After high school Chamberlain went to Barnard College, where she earned an undergraduate degree in anthropology in 2012. She worked as a paralegal at a firm before landing a position in 2015 with the Legal Aid Society’s health law unit. Working with clients who were sorting out issues related to Medicaid changed her view of what law can do for people, she said.

“Pretty much every client I had would call and say, ‘Thank you for dealing with this issue. I’m also having a problem with my food stamps.’ Or ‘I’m also having an issue with my apartment.’ Or ‘I’m having an immigration problem, can you help?’ It was really incredible to be able to say, ‘Yes, we actually do that too,’” she said.

She enrolled in Fordham Law two years later, and this spring, she will graduate as one of the school’s prestigious Stein Scholars. Pending her passing of the New York State Bar Exam, she will return to the Legal Aid Society in the fall to work in the organization’s housing rights unit.

“I wanted to stay in New York City, and I wanted to do something that would really make an immediate impact in people’s lives, so housing law actually stood out as a realm where you can do that as a brand new law grad,” she said, noting parallels to her work with Medicaid recipients.

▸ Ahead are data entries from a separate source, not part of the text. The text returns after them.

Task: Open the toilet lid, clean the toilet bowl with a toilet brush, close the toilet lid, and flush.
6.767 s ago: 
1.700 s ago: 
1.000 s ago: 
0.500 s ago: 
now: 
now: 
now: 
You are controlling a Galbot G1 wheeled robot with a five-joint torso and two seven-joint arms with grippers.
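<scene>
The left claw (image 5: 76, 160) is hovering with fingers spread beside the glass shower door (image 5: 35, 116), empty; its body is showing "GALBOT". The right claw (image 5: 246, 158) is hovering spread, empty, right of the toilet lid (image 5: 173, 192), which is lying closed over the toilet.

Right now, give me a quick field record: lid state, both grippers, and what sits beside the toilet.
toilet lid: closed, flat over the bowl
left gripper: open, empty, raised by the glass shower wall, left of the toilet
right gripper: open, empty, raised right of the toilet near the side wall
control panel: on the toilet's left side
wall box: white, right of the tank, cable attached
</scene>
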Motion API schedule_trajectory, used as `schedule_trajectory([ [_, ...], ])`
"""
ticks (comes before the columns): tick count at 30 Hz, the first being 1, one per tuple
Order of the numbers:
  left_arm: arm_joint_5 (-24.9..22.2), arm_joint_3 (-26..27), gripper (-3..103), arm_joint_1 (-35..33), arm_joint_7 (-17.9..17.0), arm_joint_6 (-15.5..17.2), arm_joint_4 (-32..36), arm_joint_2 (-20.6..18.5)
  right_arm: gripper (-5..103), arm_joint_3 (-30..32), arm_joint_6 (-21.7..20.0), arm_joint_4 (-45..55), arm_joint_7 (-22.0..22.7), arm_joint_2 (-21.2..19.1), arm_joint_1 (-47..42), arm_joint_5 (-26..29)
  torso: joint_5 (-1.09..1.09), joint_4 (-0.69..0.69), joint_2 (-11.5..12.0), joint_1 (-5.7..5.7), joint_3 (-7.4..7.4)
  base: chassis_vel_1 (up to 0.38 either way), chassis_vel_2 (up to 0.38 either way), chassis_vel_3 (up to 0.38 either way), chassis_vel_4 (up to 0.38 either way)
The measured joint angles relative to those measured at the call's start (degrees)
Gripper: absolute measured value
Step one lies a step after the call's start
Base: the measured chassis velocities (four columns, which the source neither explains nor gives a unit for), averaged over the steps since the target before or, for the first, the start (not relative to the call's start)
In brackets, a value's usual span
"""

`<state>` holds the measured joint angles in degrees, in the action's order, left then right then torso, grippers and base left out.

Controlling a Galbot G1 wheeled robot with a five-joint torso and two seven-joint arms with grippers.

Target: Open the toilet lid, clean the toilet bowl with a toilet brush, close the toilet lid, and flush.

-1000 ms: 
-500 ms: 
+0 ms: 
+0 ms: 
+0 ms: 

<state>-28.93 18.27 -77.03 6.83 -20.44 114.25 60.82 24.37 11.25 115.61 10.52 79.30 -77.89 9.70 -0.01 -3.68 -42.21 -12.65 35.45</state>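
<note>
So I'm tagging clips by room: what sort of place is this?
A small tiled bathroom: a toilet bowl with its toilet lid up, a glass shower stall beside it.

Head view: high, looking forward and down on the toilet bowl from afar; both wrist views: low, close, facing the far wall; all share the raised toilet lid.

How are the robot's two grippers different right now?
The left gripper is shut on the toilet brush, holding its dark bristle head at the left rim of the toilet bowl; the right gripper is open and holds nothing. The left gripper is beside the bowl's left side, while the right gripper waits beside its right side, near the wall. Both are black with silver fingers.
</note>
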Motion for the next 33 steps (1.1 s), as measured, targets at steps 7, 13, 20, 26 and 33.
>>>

“It ended up being a logical conclusion to this path that I’d taken, because even though it’s not health related, it is in a way, right? Because if you’re not healthy, it’s harder to find a place to live.”

During her time at Fordham Law, Chamberlain worked for the Legislative and Policy Advocacy Clinic and for the first-year legal writing program as a teaching assistant. She also did a summer internship at for the Center for Reproductive Rights. In an article published last year in the Fordham Law Review, she argued for repealing a 2017 anti-sex-trafficking law called the Allow States and Victims to Fight Online Sex Trafficking Act. In addition to failing to protect victims of sex trafficking, she argued that it punishes adults seeking to engage in consensual sex work.

“It’s a really interesting issue because it does implicate a group of people that have been pretty consistently maligned by society. In my opinion, everyone deserves certain fundamental rights, and everyone deserves basic dignity,” she said.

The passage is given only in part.